3.1. Effects of Environmental Condition on TTLs Accumulation in Ginkgo

Ginkgolides (GA, GB, GC, GM, GJ, GP, GQ, GK, GL, GN) and bilobalide (BB) are TTLs isolated from ginkgo leaf and its root bark. TTLs have a high medicinal value and play an essential role in curing cardiovascular diseases [4]. As an important secondary metabolite, TTLs accumulation could be influenced by ecological factors such as water, temperature, and light [21]. This study determined GA, GB, and GC and BB contents in leaf samples from three different environments. We found that the total contents of four TTLs in S1 samples were obviously higher than the other two samples (Figure 1). According to the analysis of climate data, S1 has the highest precipitation (S1, 316.3 mm; S2, 101.2 mm; S3, 4.0 mm) and the lowest evapotranspiration (107.7, 118.6, 199.5 mm) in sampling month (Table S6). A previous study found that moderate drought conditions could promote TTLs biosynthesis in ginkgo leaves [9], whose accumulation could eliminate reactive oxygen species (ROS) during abiotic stress, blocking oxidation and protecting plant growth [22]. It is speculated that moderate drought could induce additional TTLs accumulation in S1 samples by regulating the gene expression of the abscisic acid biosynthesis enzyme, transcription factors, and TTL biosynthesis-related enzyme [23]. A previous study showed that TTLs in ginkgo leaves treated with a high temperature increased compared with the control group [24], while the average monthly maximum temperature of S2 is 4 °C, which is 6 °C lower than that of S1 and S3, respectively (Table S6). Wang et al. indicated that there was an optimum light intensity in a specific light range, and when light intensity was higher or lower than this optimum, a pronounced decrease in TTLs content was observed in ginkgo leaves [25]. The average sunlight hour in August of S3 is more than 9 h (9.16 h), while that of S1 (5.76 h) and S3 (5.91 h) is less than 6 h (Table S6). Excessive radiation may be a substantial reason for the decreased TTLs accumulation in S3 samples. According to our previous research, the test sites (S1, S2, and S3) were located in high-, medium-, and low-suitability habitats, respectively [20]. Here, we suggest that priority should be given to establishing the Ginkgo plantations in high-suitability habitats to maximize TTLs production in harvested leaves.

3.2. Key Genes Regulating TTL Biosynthesis and Accumulation

Combined with previous plants’ TTL metabolism studies [5] and mRNA functional annotation, we found 56 structural genes involved in the TTL metabolism pathway, including 19 DEGs among samples from different environments (Figure 2).
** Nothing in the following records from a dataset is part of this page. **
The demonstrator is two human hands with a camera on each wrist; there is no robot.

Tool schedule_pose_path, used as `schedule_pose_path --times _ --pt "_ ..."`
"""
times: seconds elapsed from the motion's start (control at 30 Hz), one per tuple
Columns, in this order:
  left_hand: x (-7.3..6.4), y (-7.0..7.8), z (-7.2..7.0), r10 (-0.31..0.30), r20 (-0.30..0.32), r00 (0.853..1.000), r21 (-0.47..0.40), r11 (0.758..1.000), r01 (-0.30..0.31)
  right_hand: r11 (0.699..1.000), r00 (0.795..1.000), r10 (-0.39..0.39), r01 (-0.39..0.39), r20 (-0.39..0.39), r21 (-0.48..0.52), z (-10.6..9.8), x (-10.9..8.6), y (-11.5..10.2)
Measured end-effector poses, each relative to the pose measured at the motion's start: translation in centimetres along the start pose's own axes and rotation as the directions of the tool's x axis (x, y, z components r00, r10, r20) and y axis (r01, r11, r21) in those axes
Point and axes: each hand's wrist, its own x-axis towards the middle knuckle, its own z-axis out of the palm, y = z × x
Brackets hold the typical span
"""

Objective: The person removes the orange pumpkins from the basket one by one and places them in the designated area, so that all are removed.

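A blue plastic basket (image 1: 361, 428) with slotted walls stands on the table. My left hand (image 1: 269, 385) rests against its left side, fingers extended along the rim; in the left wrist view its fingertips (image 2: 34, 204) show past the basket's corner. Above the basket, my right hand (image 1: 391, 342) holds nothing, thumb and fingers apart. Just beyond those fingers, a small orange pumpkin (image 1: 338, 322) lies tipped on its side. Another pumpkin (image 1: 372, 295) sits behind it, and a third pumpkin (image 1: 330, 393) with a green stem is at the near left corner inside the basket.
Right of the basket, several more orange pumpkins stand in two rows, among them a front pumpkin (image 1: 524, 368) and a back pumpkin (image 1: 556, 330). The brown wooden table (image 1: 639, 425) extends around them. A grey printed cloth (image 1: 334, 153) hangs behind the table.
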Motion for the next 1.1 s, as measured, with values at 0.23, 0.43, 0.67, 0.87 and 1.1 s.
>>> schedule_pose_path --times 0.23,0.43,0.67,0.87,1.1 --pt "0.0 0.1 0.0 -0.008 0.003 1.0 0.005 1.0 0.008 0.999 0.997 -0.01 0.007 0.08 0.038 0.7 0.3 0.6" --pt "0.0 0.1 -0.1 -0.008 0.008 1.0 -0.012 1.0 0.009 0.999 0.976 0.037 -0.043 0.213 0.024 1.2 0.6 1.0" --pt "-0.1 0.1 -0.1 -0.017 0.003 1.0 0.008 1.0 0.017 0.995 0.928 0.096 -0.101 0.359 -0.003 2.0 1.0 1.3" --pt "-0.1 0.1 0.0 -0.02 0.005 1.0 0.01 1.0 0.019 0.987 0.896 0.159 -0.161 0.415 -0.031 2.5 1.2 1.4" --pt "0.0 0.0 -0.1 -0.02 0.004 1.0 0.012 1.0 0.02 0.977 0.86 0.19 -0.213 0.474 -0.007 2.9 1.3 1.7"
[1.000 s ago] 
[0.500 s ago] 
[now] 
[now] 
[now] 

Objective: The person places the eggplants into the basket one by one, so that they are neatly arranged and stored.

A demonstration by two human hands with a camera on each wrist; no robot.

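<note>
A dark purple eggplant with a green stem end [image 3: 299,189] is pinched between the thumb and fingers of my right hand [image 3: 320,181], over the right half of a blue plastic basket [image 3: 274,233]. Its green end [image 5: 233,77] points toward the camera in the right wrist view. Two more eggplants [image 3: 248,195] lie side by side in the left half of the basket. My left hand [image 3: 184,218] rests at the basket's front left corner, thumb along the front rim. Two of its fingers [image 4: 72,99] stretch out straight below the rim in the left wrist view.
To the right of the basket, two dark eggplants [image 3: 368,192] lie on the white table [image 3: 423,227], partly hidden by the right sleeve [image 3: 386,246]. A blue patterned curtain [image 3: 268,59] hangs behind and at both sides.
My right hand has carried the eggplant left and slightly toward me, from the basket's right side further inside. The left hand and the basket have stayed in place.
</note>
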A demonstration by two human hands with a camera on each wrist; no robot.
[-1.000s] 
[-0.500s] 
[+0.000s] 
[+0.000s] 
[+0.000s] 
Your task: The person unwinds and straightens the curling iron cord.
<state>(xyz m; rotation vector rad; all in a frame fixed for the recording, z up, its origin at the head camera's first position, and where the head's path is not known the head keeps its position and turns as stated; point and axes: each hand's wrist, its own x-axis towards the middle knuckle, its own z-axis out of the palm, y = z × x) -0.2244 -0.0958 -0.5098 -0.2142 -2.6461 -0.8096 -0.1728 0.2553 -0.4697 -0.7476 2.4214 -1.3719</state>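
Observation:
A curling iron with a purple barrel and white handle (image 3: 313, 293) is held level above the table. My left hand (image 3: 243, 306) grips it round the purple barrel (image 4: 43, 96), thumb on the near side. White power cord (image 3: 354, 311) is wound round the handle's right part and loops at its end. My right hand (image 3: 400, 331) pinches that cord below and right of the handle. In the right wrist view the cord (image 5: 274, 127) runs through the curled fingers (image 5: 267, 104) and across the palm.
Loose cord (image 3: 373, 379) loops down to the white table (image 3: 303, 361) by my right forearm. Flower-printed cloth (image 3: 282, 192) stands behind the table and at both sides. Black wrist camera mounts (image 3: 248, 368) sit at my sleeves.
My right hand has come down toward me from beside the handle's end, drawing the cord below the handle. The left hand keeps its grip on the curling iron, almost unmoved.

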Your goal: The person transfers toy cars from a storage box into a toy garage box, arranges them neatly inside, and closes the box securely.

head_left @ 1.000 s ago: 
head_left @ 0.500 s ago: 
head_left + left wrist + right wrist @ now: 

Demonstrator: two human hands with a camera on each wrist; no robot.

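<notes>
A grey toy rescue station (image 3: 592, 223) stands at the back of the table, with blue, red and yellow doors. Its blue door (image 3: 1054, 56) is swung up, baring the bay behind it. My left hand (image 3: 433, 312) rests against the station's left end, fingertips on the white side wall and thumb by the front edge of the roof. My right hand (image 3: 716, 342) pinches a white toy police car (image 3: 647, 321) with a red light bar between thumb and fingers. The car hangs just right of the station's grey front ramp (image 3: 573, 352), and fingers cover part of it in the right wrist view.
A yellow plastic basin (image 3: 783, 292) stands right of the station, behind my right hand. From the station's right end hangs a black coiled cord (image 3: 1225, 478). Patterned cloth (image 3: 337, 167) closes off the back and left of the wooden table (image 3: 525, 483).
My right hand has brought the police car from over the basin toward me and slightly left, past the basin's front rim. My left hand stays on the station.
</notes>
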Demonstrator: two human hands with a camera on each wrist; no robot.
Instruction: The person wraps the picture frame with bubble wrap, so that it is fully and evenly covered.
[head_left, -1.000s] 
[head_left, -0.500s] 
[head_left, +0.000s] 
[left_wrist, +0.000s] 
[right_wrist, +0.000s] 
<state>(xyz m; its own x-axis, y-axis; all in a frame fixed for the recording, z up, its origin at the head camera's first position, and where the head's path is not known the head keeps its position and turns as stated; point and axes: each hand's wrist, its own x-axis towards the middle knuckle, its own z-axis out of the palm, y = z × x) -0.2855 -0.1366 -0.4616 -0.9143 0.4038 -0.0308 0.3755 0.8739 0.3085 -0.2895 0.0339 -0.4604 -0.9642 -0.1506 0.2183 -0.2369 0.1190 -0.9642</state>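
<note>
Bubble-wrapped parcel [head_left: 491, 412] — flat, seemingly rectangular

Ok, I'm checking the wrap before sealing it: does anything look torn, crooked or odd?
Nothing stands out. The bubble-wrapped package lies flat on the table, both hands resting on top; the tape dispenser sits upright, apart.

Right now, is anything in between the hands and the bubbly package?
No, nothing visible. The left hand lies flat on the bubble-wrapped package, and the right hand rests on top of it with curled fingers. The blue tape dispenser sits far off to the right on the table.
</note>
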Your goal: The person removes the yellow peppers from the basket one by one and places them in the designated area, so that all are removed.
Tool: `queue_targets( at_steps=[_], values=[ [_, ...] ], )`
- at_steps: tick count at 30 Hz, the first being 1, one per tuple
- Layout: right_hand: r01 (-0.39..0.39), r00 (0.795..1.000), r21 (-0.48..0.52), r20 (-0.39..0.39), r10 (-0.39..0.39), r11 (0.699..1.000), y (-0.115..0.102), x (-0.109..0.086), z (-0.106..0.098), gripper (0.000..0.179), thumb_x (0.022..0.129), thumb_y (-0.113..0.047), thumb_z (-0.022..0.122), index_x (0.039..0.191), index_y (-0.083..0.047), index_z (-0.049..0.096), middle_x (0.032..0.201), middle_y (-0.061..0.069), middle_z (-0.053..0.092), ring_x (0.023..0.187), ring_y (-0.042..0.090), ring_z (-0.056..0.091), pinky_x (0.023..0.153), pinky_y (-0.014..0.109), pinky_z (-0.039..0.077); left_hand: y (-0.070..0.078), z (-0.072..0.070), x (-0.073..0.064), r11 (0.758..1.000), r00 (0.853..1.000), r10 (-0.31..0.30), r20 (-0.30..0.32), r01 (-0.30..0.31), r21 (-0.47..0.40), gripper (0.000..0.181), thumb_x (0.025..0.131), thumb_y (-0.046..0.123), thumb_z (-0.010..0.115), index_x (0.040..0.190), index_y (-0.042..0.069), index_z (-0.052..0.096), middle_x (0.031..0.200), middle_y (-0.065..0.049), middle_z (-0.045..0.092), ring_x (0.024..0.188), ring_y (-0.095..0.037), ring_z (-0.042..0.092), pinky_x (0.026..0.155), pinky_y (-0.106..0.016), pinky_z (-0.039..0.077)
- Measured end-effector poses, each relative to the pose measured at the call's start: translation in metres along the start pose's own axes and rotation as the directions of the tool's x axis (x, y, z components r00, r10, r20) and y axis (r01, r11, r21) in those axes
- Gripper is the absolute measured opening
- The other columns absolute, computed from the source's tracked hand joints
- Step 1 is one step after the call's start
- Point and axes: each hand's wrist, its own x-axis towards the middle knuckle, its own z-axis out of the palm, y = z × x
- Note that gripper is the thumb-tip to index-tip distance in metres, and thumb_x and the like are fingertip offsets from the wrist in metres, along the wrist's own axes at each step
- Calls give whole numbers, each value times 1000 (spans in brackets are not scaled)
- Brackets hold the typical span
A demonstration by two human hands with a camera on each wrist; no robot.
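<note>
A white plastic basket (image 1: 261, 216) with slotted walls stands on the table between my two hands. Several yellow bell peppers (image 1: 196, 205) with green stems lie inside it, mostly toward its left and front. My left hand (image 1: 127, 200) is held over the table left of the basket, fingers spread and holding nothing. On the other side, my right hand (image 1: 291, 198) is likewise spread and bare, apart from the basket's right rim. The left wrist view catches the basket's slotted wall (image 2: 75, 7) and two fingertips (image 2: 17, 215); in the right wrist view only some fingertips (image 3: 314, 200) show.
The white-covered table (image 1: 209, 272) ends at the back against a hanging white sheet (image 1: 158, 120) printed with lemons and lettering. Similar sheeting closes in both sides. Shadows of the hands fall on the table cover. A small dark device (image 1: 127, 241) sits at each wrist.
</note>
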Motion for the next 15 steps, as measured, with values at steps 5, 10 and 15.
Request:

Focused on the connection between gene expression and metabolite abundance, we found that GbHMGRs were highly expressed in the S1 samples, which had a consistent pattern of downstream Isopentenyl-PP content. In addition, GbHDS was highly expressed in S1, thus resulting in a high abundance of HMBPP. GGPS is a vital enzyme associated with the biosynthesis of ginkgolides in ginkgo, and the expression of GbGGPSs was enhanced in S1, which may increase the abundance of precursors for the biosynthesis of ginkgolides (Figure 1 and Figure 2).
In ginkgo leaves, the expression of TTL-related genes was reported to be regulated by transcription factors from the bHLH, WRKY, and AP2 families [14]. In this study, through WGCNA, we identified 18 TF coding genes closely related to the TTL metabolism pathway (Figure 5C). Among these TF genes, 12 genes from the ERF family played a vital role in regulating the largest number of structural genes in this pathway. The ERF family is one of the AP2/ERF family factors found to regulate terpene biosynthesis in many plants, such as Artemisia annua, Citrus sinensis, and Zea mays [26,27,28]. A previous study of Litsea cubeba showed that LcERF19 could enhance LcTPS42 expression to improve geranial and neral biosynthesis [29]. The study of Catharanthus roseus found that AP2/ERF transcription factor coding gene, ORCA3, and its regulatory factor CrMYC2 play a key role in terpenoid indole alkaloids biosynthesis [30]. In addition, it was found that MYB and NAC genes play important roles in regulating TTL biosynthesis, which is consistent with previous studies [31].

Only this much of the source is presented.